(Records)

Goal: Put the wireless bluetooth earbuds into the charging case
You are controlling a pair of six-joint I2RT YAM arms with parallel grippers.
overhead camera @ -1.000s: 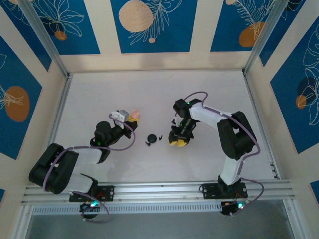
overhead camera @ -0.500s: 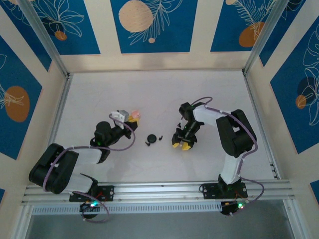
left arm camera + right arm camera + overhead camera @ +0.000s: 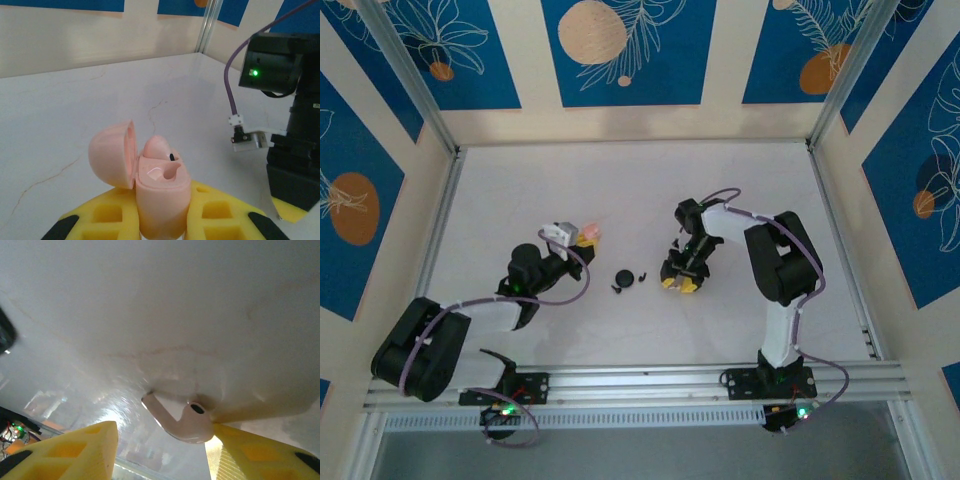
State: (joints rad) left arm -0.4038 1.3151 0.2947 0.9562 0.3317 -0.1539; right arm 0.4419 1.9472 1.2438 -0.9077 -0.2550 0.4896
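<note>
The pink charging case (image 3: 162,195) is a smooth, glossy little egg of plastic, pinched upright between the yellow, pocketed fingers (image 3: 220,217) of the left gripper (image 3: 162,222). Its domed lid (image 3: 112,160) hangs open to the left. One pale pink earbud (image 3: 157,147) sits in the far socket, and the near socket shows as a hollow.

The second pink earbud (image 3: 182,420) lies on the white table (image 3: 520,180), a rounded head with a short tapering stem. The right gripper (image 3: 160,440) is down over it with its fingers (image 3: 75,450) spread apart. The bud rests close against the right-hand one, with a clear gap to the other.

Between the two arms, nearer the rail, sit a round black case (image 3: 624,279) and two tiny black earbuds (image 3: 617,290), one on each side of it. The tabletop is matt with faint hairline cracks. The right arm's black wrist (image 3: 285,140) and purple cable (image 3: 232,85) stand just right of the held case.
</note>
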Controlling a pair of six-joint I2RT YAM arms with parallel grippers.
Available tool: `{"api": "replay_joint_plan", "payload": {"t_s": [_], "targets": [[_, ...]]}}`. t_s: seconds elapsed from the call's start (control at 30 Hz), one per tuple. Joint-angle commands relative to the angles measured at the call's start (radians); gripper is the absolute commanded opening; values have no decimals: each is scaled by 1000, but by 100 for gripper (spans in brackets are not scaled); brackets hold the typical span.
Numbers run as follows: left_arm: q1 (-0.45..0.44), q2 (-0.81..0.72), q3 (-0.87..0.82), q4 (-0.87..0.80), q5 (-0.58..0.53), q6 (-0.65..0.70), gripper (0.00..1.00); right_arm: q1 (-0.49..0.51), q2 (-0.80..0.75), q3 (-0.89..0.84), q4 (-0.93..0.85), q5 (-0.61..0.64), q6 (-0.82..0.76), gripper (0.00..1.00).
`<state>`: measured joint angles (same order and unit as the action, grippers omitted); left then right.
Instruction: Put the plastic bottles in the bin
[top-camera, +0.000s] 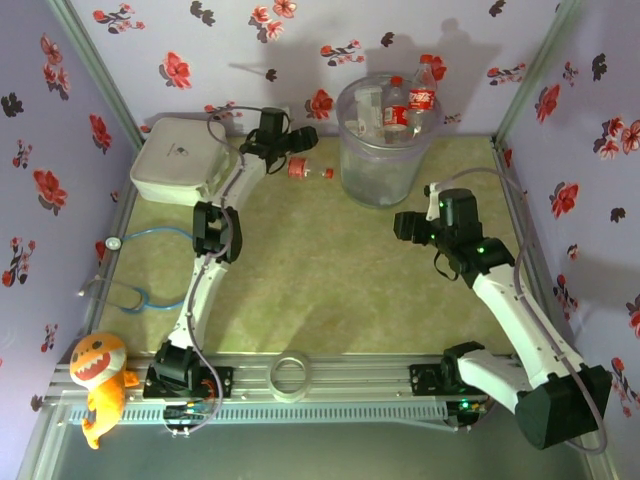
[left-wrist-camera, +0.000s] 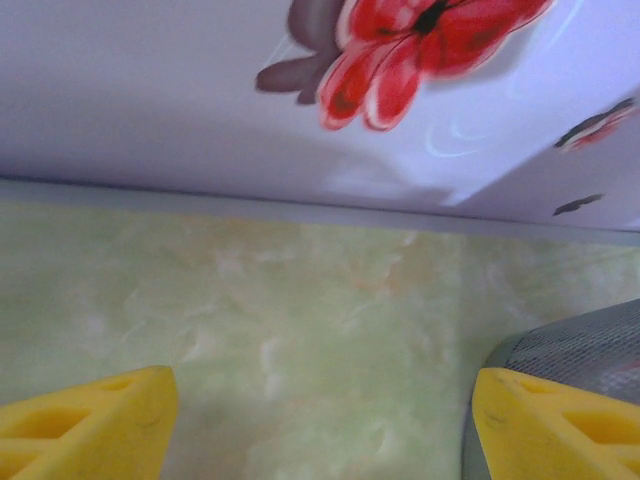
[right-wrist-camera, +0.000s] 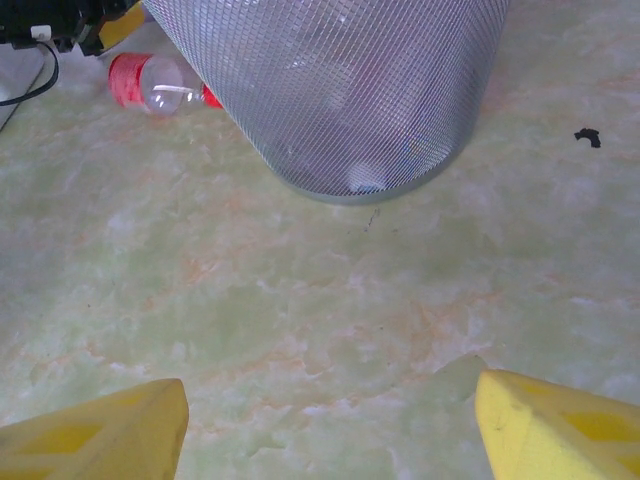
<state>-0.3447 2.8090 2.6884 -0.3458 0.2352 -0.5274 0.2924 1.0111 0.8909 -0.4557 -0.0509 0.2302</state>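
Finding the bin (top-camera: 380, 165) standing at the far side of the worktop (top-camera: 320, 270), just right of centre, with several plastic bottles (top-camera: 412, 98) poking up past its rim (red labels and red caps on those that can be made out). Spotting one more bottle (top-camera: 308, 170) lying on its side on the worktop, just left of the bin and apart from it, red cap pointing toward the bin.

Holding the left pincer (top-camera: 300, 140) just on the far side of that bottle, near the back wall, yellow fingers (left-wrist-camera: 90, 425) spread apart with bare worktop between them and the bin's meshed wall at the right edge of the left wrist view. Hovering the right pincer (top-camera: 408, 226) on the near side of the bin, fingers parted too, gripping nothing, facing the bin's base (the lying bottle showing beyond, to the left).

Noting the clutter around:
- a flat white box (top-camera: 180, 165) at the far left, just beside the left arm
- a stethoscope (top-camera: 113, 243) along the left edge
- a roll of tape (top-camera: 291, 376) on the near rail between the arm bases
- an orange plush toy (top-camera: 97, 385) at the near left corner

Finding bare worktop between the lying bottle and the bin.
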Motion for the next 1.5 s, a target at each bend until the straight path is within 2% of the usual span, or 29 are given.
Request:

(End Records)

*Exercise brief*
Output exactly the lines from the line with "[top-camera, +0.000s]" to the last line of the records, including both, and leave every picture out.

*Your solution*
[top-camera, +0.000s] 
[left-wrist-camera, +0.000s] 
[right-wrist-camera, +0.000s] 
<state>-0.3447 2.8090 2.6884 -0.3458 0.2352 -0.5274 0.2924 1.0111 0.8909 -0.4557 -0.0509 0.2302</state>
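Finding the bin (top-camera: 380, 165) standing at the far side of the worktop (top-camera: 320, 270), just right of centre, with several plastic bottles (top-camera: 412, 98) poking up past its rim (red labels and red caps on those that can be made out). Spotting one more bottle (top-camera: 308, 170) lying on its side on the worktop, just left of the bin and apart from it, red cap pointing toward the bin.

Holding the left pincer (top-camera: 300, 140) just on the far side of that bottle, near the back wall, yellow fingers (left-wrist-camera: 90, 425) spread apart with bare worktop between them and the bin's meshed wall at the right edge of the left wrist view. Hovering the right pincer (top-camera: 408, 226) on the near side of the bin, fingers parted too, gripping nothing, facing the bin's base (the lying bottle showing beyond, to the left).

Noting the clutter around:
- a flat white box (top-camera: 180, 165) at the far left, just beside the left arm
- a stethoscope (top-camera: 113, 243) along the left edge
- a roll of tape (top-camera: 291, 376) on the near rail between the arm bases
- an orange plush toy (top-camera: 97, 385) at the near left corner

Finding bare worktop between the lying bottle and the bin.
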Motion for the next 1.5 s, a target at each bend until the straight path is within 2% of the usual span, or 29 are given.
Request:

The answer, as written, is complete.